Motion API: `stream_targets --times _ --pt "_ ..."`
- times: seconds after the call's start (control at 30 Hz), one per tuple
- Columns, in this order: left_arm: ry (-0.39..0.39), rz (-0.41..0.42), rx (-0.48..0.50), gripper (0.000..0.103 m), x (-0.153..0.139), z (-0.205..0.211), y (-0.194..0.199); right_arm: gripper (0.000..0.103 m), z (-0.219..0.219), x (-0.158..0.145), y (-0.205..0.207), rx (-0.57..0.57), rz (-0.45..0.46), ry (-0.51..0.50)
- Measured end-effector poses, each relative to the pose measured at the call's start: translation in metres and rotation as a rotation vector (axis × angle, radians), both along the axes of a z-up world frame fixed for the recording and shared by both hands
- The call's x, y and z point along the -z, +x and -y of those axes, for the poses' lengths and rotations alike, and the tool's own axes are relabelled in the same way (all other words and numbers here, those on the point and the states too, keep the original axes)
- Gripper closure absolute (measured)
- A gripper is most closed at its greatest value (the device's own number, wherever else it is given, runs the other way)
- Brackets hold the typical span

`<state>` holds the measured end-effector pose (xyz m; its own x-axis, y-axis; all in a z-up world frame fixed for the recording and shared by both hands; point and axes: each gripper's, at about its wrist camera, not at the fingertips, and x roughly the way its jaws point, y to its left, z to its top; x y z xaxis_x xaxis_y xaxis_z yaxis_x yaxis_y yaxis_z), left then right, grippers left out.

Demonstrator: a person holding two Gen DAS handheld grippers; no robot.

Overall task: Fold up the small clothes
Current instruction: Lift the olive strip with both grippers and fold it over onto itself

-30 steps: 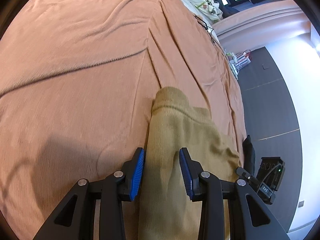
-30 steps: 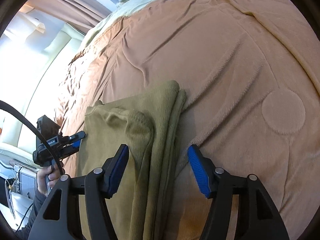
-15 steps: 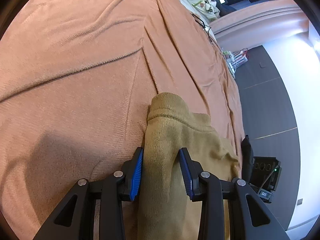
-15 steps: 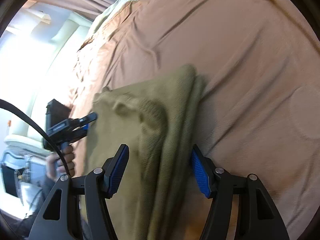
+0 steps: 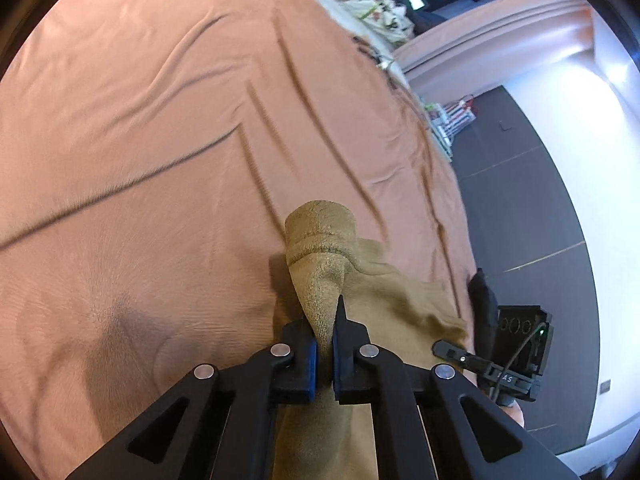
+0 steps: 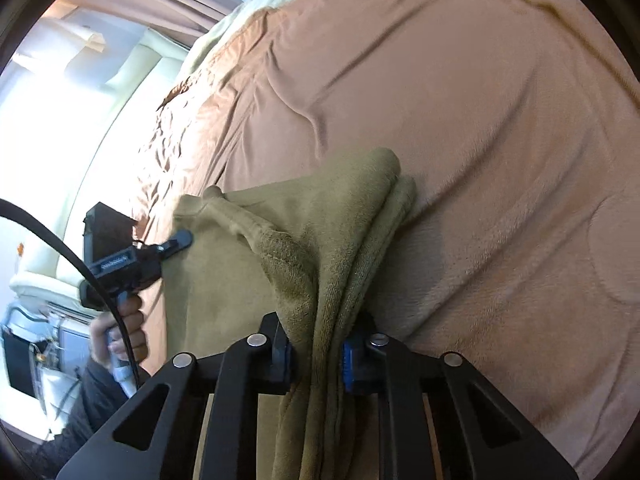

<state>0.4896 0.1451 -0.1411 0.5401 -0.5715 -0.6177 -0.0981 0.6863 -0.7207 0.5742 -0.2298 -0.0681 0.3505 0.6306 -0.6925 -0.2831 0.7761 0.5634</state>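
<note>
A: Eyes on the olive garment (image 5: 384,312). It lies on the tan bedspread (image 5: 160,160) near the bed's edge, and its two near corners are no longer loose between open jaws. Both are pinched now.

B: Right, a second ago the blue pads stood either side of the cloth without touching. Now the left gripper (image 5: 325,354) is clamped tight on the cuffed corner, and that corner is bunched into a peak that stands up off the bedspread.

A: And the right gripper (image 6: 316,354)?

B: Its jaws are closing at this moment, with a thick stack of folded layers between them. The pads already press on the cloth, so it has a grip, though a bulkier one than the left.

A: In the right wrist view the left gripper (image 6: 176,242) shows at the garment's far side, a hand (image 6: 120,332) around its handle. So the two grippers sit at opposite ends of the same edge.

B: That reads to me as the grasp finished and the fold about to start: lift that edge and carry it over the rest.

A: The risk?

B: The thick bundle on the right. A layer could slip free as it lifts.
</note>
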Motion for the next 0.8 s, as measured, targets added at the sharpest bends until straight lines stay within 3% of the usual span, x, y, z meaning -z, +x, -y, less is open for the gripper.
stream_targets --times 0.5,0.8 --pt "0.057 0.188 0.021 0.099 -0.110 0.029 -0.040 0.091 -0.021 -0.089 -0.090 0.019 0.243 -0.066" --pt "0.090 0.300 0.046 0.099 -0.173 0.055 -0.072 0.092 0.005 -0.133 -0.162 0.053 0.381 -0.073"
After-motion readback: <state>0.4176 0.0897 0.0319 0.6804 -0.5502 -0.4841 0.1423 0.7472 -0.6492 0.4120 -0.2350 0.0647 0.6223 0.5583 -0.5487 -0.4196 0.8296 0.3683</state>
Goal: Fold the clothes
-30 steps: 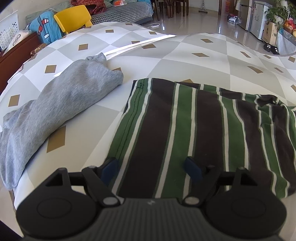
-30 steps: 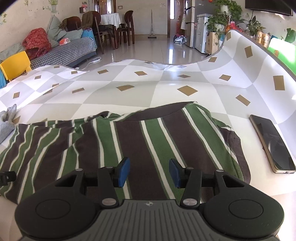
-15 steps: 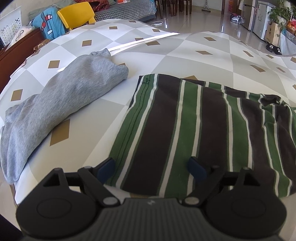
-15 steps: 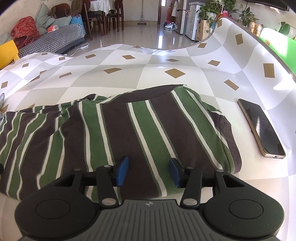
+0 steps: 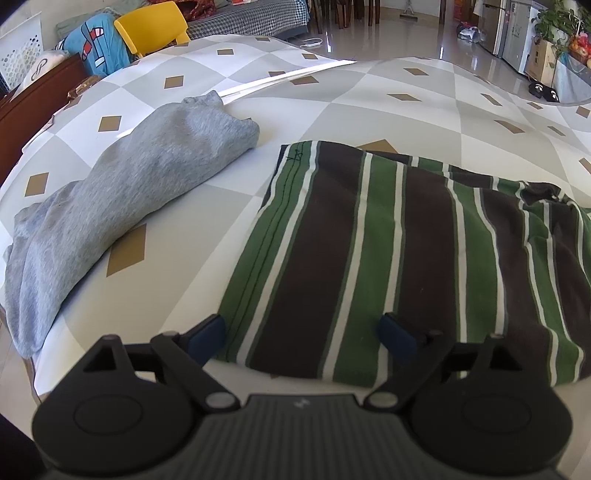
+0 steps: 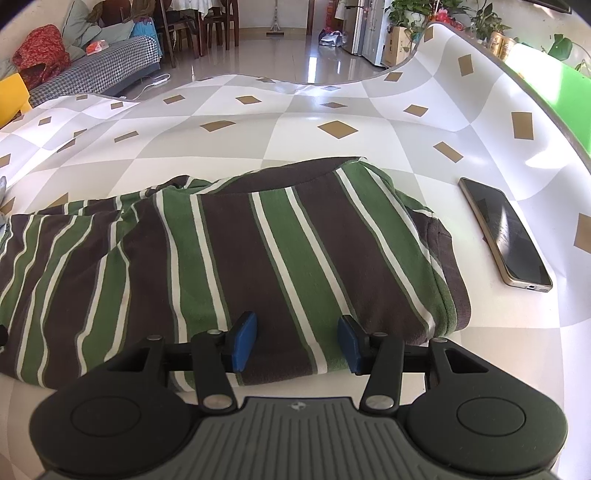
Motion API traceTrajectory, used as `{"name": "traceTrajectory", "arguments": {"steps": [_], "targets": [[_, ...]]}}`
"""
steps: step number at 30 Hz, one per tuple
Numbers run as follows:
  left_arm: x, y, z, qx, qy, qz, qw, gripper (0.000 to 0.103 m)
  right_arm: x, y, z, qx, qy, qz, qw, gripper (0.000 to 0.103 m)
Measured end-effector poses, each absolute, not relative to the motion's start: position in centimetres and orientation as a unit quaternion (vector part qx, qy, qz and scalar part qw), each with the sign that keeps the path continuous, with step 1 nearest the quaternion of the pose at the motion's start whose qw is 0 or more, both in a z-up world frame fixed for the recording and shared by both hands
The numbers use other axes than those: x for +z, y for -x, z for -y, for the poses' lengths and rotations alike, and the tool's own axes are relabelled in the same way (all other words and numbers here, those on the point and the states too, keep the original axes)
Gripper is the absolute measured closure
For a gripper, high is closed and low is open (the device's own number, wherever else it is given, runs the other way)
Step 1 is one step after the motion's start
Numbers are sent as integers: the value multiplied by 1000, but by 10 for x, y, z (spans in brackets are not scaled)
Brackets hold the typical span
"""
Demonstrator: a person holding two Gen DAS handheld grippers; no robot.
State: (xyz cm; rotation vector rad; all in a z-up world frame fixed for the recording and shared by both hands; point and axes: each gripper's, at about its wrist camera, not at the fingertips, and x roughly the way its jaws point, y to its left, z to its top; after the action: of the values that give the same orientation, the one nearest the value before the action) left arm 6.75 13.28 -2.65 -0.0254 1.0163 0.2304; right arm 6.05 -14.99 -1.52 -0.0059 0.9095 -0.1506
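- bench (image 5: 332, 110) with a grey/white checked cover and tan diamonds; the cover curls up at the far right edge in the right wrist view.
- striped shirt (image 5: 369, 240), green/brown/white, lies folded flat on the bench near its front edge, stripes running away from the cameras; some bunching at its far right side in the left wrist view. Collar end sits to the right (image 6: 332, 173).
- grey garment (image 5: 122, 192), crumpled in a long heap, left of the striped shirt, apart from it, draping off the bench's left front edge.
- left gripper (image 5: 304, 332) angled downward over the shirt's left front corner; jaws wide and opening, blue pads (image 5: 207, 332) straddle the hem; nothing pinched.
- right gripper (image 6: 297, 339) angled downward over the shirt's front hem toward its right end; jaws partly apart, pads (image 6: 243, 339) over the fabric, no cloth visibly clamped.
- phone (image 6: 506, 236), dark screen up, on the bench right of the shirt, not touching.
- yellow chair (image 5: 151, 26) beyond the bench, far left.
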Motion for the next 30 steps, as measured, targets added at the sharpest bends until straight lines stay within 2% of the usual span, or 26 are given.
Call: {"name": "traceTrajectory", "arguments": {"steps": [9, 19, 30], "targets": [[-23, -68, -132, 120, -6, -492, 862, 4, 2, -47, 121, 17, 12, -395, 918, 57], [-18, -71, -138, 129, -13, -490, 862, 3, 3, -41, 69, 133, 45, -379, 915, 57], [-2, -77, -179, 180, 43, -475, 860, 2, 1, -33, 19, 226, 80, -364, 900, 57]]}}
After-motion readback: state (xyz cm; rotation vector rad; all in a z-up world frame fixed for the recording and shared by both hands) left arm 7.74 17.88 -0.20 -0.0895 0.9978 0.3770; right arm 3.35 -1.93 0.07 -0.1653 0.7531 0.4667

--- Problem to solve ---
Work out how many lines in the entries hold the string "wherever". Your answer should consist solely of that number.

--- Output below ---
2